Your task: Gather all lines from the material that contain "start".
-=-=-
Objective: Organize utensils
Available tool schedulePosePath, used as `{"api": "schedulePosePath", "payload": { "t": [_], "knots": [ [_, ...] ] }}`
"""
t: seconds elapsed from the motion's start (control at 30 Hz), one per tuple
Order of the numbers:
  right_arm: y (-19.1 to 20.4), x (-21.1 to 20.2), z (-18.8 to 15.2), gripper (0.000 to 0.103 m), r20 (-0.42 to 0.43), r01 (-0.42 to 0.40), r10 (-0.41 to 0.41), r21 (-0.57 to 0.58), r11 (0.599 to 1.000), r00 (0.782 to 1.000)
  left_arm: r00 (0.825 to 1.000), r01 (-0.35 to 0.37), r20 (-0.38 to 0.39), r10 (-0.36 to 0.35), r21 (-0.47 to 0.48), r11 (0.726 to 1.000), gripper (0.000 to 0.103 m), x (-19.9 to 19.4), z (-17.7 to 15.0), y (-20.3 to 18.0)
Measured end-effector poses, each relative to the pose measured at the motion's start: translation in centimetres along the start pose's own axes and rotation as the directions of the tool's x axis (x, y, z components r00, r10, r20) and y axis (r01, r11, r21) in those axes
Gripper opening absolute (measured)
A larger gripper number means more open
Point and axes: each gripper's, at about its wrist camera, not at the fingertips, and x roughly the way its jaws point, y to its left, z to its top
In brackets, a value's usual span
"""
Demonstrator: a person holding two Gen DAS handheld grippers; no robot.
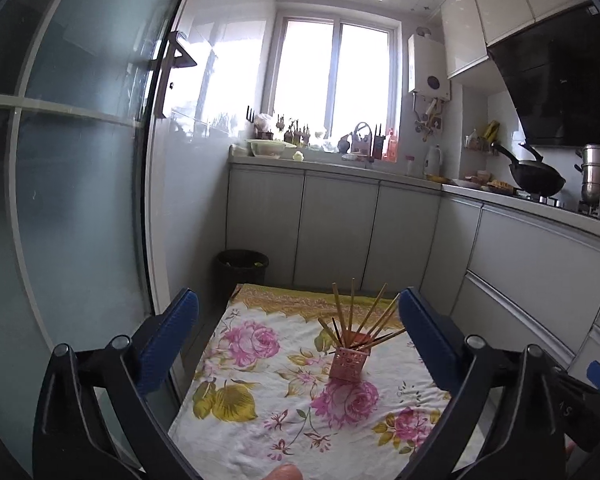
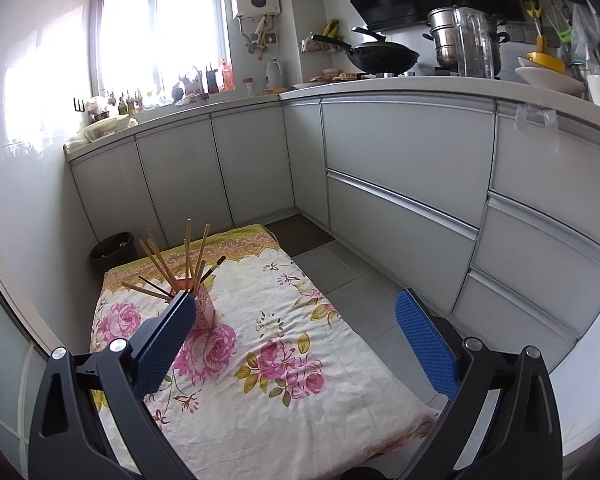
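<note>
A pink perforated holder (image 1: 349, 365) stands upright on a floral cloth (image 1: 260, 412), with several wooden chopsticks (image 1: 354, 312) fanning out of its top. My left gripper (image 1: 300, 340) is open above the near half of the cloth, and the holder lies ahead between its blue pads (image 1: 168, 344). In the right wrist view the same holder (image 2: 204, 308) sits partly behind the left blue pad (image 2: 164, 344), its chopsticks (image 2: 172, 264) splayed. My right gripper (image 2: 296, 344) is open and holds nothing, hanging over the cloth (image 2: 284, 400).
A black waste bin (image 1: 242, 266) stands beyond the cloth's far left corner. Grey cabinets (image 2: 400, 184) line the back and right, with a wok (image 2: 380, 58) and pots on the counter. A glass door (image 1: 72, 200) runs along the left. Bare floor tiles (image 2: 340, 272) lie right of the cloth.
</note>
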Motion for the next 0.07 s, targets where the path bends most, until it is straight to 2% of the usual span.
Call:
{"api": "schedulePosePath", "payload": {
  "t": [0.07],
  "knots": [
    [0.06,-0.08,-0.01,0.097,0.001,-0.003,0.003,0.001,1.0,1.0,1.0,-0.001,-0.023,0.001,0.013,1.0,0.096,0.39,-0.11,-0.14]
  ]
}}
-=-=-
Finished exercise:
t: seconds elapsed from the motion's start (control at 30 Hz), one per tuple
Measured end-effector poses, each relative to the pose measured at the motion's start: translation in centimetres along the start pose's own axes and rotation as the directions of the tool's x axis (x, y, z components r00, r10, r20) and y axis (r01, r11, r21) in those axes

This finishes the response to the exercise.